VARIOUS INDUSTRIAL POLICIES UNDERTAKEN BY THE GOVERNMENT

INDUSTRIAL POLICY RESOLUTION OF 1948

Industrial Policy Resolution of 1948 laid emphasis on a Mixed Economic Model and defined the role of the State in industrial development both as an entrepreneur and authority. It gave a four-fold classification of industries such as: Strategic Industries (Public Sector) consisted of industries where the Central Government had a monopoly such as Arms and ammunition, Atomic energy, etc. Basic/Key Industries (Public-cum-Private Sector), was to be established by the Central Government and private sector enterprises were allowed to participate. It included coal, iron & steel, aircraft manufacturing, ship-building, manufacture, etc. Important Industries (Controlled Private Sector), were with the private sector but had control of central and the state governments. It included heavy chemicals, sugar, cotton textile, woolen, etc.

INDUSTRIAL POLICY STATEMENT OF 1956

Industrial Policy Statement of 1956 laid down the foundation for policies to be followed in regard to industrial development till 1991. It advocated increasing the participation of the public sector, building a strong cooperative sector, and encouraging the separation of ownership and management in private industries.

It divided industries into three categories:

SCHEDULE A: It consisted of industries under the state's responsibilities such as arms and ammunition, atomic energy, railways, etc.

SCHEDULE B: It consisted of industries open to both the private and public sectors and were progressively State-owned.

SCHEDULE C: All the other industries not included in these two Schedules constituted the third category which was left open for the private sector.

INDUSTRIAL POLICY STATEMENT 1977

Industrial Policy Statement 1977 focused on the effective promotion of cottage and small industries that were mainly spread in rural areas and small towns. In this policy, the small sector was divided into three groups such as cottage and household sector, tiny sector, and small scale industries. It advocated for decreasing the occurrence of labor unrest and encouraged the worker’s participation in management from shop floor level to board level.

INDUSTRIAL POLICY OF 1980

Industrial Policy of 1980 advocated for promoting the concept of economic federation, increasing the efficiency of the public sector and reversing the trend of industrial production of the past three years, and reaffirming its belief in the Monopolies and Restrictive Trade Practices (MRTP) Act and the Foreign Exchange Regulation Act (FERA).

INDUSTRIAL POLICY OF 1991

Industrial Policy of 1991 led to the de reservation of the public sector were earlier exclusively reserved for the public sector, abolition of Industrial Licensing for all projects except for ceratin specific industries, disinvestment of the public sector was envisioned that would reduce government stakes in Public Sector Enterprises and increase the efficiency and competitiveness of the sector, automatic approvals for foreign technologies, etc.

DRAWBACKS OF INDUSTRIAL POLICIES

Despite the emergence of periodic industrial policies by the government, the manufacturing sector remained stagnant, for instance, GDP has stagnated at about 16% since 1991 for manufacturing sector.

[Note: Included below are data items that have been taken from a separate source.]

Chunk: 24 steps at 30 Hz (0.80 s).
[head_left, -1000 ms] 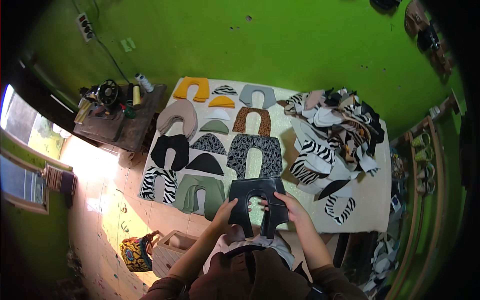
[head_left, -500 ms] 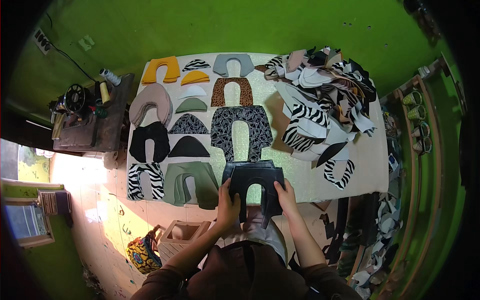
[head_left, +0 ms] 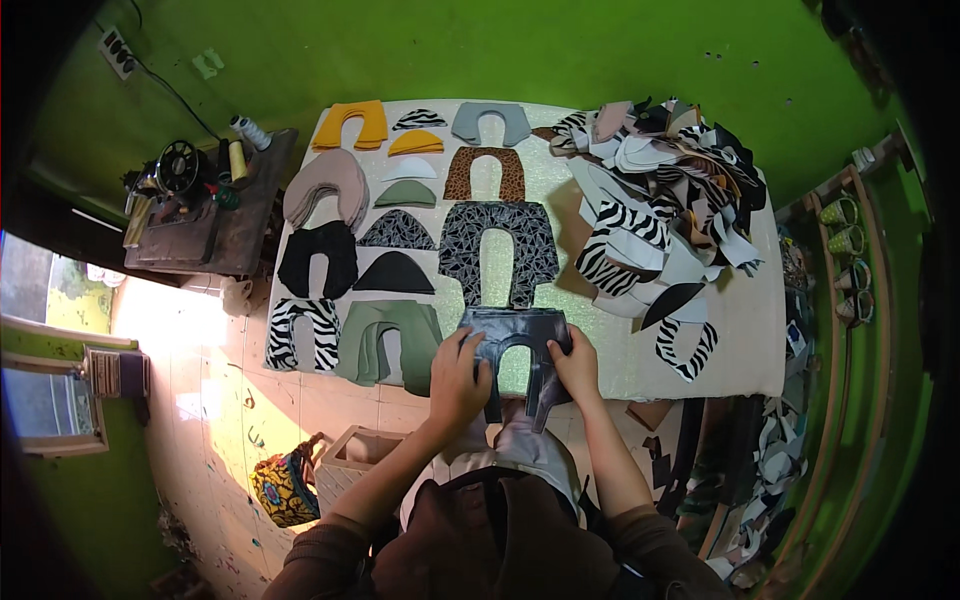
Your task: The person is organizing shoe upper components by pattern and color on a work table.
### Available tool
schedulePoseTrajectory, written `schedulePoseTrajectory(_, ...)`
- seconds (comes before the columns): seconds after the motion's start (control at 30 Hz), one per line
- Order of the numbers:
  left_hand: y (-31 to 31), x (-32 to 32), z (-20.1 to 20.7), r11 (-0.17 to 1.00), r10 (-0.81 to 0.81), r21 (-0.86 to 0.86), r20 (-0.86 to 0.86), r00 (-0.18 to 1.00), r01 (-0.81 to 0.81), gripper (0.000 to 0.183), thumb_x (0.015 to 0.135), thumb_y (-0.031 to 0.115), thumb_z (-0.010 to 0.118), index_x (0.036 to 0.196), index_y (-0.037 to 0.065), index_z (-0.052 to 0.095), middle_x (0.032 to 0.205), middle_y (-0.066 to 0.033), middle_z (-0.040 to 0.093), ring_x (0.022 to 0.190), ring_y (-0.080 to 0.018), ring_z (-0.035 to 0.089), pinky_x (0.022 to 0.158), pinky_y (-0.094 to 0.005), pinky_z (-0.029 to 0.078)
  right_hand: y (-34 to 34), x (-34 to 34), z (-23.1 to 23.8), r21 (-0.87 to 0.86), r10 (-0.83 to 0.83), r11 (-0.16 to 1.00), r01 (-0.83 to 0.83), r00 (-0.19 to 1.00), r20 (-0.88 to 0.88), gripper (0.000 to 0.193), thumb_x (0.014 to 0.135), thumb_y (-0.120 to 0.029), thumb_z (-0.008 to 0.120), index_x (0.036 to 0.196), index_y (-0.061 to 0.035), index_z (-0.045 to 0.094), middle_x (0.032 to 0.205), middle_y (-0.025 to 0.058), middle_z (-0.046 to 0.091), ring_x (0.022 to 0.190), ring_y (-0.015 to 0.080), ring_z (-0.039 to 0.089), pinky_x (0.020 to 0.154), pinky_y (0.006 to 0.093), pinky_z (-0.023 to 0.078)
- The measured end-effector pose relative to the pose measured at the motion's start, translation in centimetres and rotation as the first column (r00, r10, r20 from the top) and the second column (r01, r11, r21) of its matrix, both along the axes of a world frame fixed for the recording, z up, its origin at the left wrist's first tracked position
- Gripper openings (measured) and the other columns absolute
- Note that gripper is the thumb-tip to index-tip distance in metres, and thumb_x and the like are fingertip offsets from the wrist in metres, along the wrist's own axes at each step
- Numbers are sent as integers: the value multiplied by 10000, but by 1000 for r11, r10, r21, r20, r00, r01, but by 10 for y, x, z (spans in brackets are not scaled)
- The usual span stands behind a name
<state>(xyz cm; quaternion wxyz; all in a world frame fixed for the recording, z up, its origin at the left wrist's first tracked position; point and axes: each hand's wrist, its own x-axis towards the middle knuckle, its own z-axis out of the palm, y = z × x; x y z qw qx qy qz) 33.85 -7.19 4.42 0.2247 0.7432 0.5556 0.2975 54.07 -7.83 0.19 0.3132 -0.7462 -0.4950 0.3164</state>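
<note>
A stack of shiny black U-shaped pieces (head_left: 518, 325) lies at the table's near edge, its two legs pointing toward me and reaching past the edge. My left hand (head_left: 460, 378) holds the stack's left side, fingers curled over the top face. On the other side, my right hand (head_left: 577, 362) grips the right leg, with the thumb on top and most fingers hidden beneath. Just beyond it is a black-and-grey patterned U-shaped stack (head_left: 463, 245). Green U-shaped pieces (head_left: 365, 335) lie fanned to the left of my left hand.
Rows of U-shaped and half-moon pieces cover the table's (head_left: 730, 365) left half, among them a yellow stack (head_left: 335, 122) and a leopard-print stack (head_left: 462, 175). A large heap of offcuts (head_left: 650, 160) occupies the far right. A sewing machine (head_left: 180, 170) stands at left.
The black pieces, offset from each other before, now lie more evenly stacked and flatter on the table edge. My left hand has shifted further over their top. The whole view has moved slightly.
</note>
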Motion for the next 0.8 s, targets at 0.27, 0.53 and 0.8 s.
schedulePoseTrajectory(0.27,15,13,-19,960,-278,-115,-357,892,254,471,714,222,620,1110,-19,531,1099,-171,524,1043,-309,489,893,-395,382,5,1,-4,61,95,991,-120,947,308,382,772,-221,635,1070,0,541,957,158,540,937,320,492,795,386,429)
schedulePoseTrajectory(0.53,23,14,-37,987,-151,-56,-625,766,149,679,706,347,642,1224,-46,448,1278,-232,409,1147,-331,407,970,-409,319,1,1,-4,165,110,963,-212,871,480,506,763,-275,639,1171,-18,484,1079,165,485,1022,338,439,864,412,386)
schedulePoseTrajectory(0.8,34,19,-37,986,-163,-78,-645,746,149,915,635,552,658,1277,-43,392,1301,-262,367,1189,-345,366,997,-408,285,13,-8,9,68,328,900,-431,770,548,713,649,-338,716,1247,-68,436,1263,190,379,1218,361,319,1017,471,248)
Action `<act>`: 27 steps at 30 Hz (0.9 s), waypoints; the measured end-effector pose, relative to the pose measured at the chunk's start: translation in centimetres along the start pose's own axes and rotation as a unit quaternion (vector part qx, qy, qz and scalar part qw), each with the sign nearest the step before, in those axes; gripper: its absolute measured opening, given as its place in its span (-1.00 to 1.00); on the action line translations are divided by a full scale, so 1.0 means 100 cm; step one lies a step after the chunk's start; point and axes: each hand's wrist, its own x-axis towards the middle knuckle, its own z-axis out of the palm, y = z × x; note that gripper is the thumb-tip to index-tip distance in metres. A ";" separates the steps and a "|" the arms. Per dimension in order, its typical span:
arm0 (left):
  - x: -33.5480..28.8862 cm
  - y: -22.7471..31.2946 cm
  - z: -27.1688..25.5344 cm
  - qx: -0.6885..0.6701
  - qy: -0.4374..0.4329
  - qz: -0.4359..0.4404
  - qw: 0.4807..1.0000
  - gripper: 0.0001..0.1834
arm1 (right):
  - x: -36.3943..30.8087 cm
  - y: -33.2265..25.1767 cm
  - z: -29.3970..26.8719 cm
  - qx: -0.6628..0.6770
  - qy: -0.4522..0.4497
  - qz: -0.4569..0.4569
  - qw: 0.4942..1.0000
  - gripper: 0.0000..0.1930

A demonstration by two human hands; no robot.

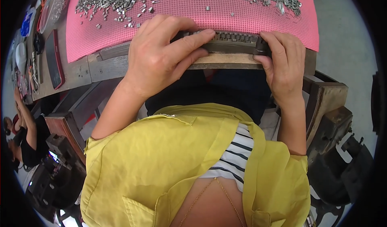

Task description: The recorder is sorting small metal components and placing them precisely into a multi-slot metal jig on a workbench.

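A long dark metal holder [234, 48] lies along the near edge of the bench, with a row of small metal links [237, 37] set side by side in its top. My left hand [161, 51] is closed around its left part; one fingertip presses at the row and the thumb is against the front side. At the opposite end my right hand [284, 59] grips the holder, fingers on top and thumb low at the front. My left hand hides the holder's left end and whatever small piece may be under those fingers.
A pink textured mat [181, 15] covers the bench, with many loose metal pieces [121, 3] heaped along its far side. To the left lie a dark phone with a red edge [54, 59] and a clear plastic bag [58, 5]. Another person [30, 134] sits at far left.
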 end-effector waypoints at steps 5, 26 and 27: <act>0.001 0.001 0.002 -0.008 0.007 -0.004 1.000 -0.51 | 0.003 0.000 -0.002 -0.048 -0.008 -0.020 0.999 -0.54; 0.054 -0.040 -0.016 0.071 -0.010 -0.101 0.992 -0.76 | 0.102 -0.004 0.032 0.092 0.039 -0.041 0.994 -0.92; 0.055 -0.041 -0.014 0.073 -0.015 -0.096 0.993 -0.77 | 0.106 -0.004 0.035 0.094 0.041 -0.039 0.994 -0.93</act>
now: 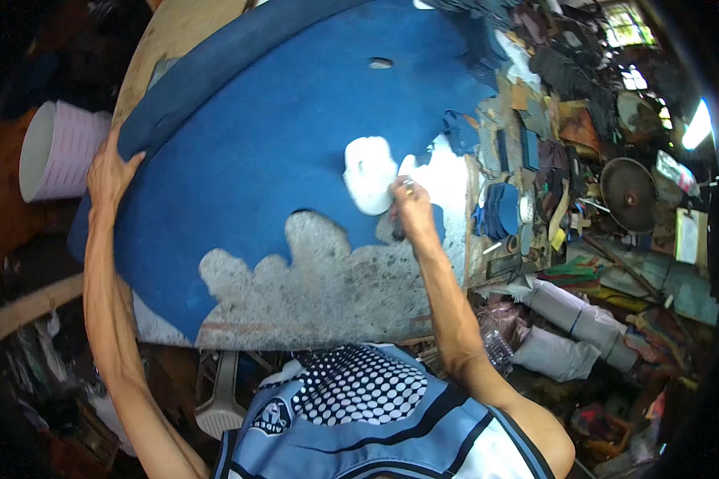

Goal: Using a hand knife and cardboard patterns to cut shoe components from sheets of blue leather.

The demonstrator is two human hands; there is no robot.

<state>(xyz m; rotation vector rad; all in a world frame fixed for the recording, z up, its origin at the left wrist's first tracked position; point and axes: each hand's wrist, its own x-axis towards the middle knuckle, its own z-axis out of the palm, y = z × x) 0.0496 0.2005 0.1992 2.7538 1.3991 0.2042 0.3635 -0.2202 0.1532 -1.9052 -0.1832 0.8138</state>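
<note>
The left hand (110, 176) touches the rolled edge of the blue sheet (240, 172), spread over the grey table (319, 295); I cannot tell if it grips. The right hand (412, 203) is curled just beside 1 white piece (369, 176) on this sheet, its grasp unclear to me

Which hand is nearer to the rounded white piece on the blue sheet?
Right. The right hand is close beside the white piece, on its right; the left hand is farther off, at the left edge of the blue sheet.

right hand (411, 205) — grip unclear | blue sheet (240, 160) — top cut off
</note>
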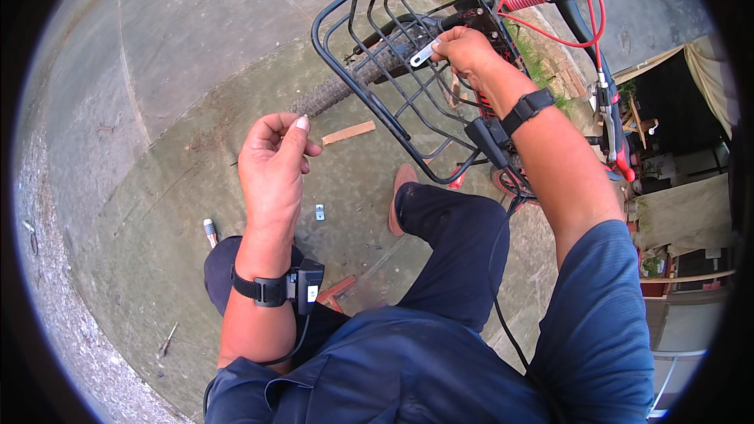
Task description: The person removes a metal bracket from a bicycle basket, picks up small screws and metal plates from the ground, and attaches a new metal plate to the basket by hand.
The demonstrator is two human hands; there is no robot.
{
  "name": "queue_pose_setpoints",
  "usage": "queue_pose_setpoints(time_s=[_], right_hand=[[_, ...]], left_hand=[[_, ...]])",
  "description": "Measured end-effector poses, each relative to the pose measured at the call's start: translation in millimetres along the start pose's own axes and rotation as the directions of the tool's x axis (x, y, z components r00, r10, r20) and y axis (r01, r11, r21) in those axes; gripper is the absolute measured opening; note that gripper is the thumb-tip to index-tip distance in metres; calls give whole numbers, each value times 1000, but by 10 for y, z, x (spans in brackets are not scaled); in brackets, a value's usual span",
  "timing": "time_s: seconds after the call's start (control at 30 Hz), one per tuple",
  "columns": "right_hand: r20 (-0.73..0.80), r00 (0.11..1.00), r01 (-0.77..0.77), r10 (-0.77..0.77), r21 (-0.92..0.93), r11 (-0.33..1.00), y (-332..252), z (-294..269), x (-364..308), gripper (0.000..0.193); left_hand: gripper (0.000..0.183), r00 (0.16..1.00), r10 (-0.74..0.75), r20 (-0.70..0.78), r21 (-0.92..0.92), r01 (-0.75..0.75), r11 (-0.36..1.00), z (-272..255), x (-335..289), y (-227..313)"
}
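My right hand (470,55) is closed in a pinch on a small flat metal bracket (422,55), silver with a slot near its free end. It is held over the black wire basket (377,106) on the front of a bicycle. Below the basket is the knobbly front tyre (326,94). Left of the basket, my left hand (271,161) is raised with thumb and forefinger pressed together. Something tiny and pale may show at the fingertips, too small to name.
A wood strip (349,133) lies under the basket. On the concrete are a small metal plate (320,212), a screwdriver (210,231) and a pointed tool (167,341). The handlebar (577,12) with red cables (601,20) rises at the upper right.
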State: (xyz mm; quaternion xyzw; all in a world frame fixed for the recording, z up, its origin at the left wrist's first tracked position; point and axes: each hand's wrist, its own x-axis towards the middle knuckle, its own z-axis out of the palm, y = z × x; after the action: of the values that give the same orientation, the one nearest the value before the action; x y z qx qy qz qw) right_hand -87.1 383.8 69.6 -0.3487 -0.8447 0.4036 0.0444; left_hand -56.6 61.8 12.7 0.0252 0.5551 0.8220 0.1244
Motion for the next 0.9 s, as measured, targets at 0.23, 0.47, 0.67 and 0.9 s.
queue_pose_setpoints(time_s=[0.23, 0.47, 0.67, 0.9], right_hand=[[-45, 998, 36, -38, -34, 999, -19, 45, -47, 12], [-52, 997, 47, -50, -66, 997, -2, 49, -22, 14], [-69, 997, 44, -46, -38, 998, 10, 68, -8, 16], [-84, 996, 24, -24, 6, 1000, -17, 83, -52, 16]], left_hand=[[11, 1000, -4, 14, 3, 3, 1000, -6, 8, -26], [11, 1000, -15, 15, 14, 15, 1000, -12, 9, -17], [9, 1000, -25, 6, 9, 25, 1000, -1, 16, -32], [9, 999, -32, 2, 8, 32, 999, 4, 21, -44]])
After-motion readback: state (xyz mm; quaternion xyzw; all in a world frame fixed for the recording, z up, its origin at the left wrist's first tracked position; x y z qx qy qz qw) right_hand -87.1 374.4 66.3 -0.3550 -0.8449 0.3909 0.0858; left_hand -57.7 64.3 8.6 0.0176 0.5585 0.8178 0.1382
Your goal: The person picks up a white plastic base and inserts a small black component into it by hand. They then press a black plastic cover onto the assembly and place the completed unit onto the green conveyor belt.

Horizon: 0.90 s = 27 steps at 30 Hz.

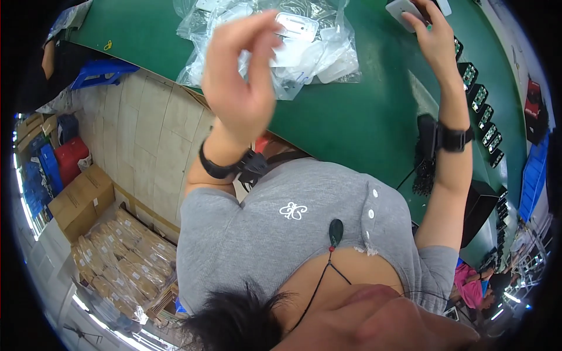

The decreased pace of investments in many basic and strategic industries such as engineering, power, machine tools, etc. Restructuring and modernization of industries lead to the displacement of manpower in various industrial sectors. The New Industrial Policy of 1991 did not focus on a pollution-free development of the industrial climate.

CONCLUSION

As the world learned during the financial crisis, unregulated markets may turn chaotic. Regulation by the government is required. India, on the other hand, will not wish to return to the 'engineered-controlled' industrial policy model, which is unsuitable for a dynamic, learning process. The third archetype, 'complex self-adaptive systems,' is the most appropriate model for industrial progress in India.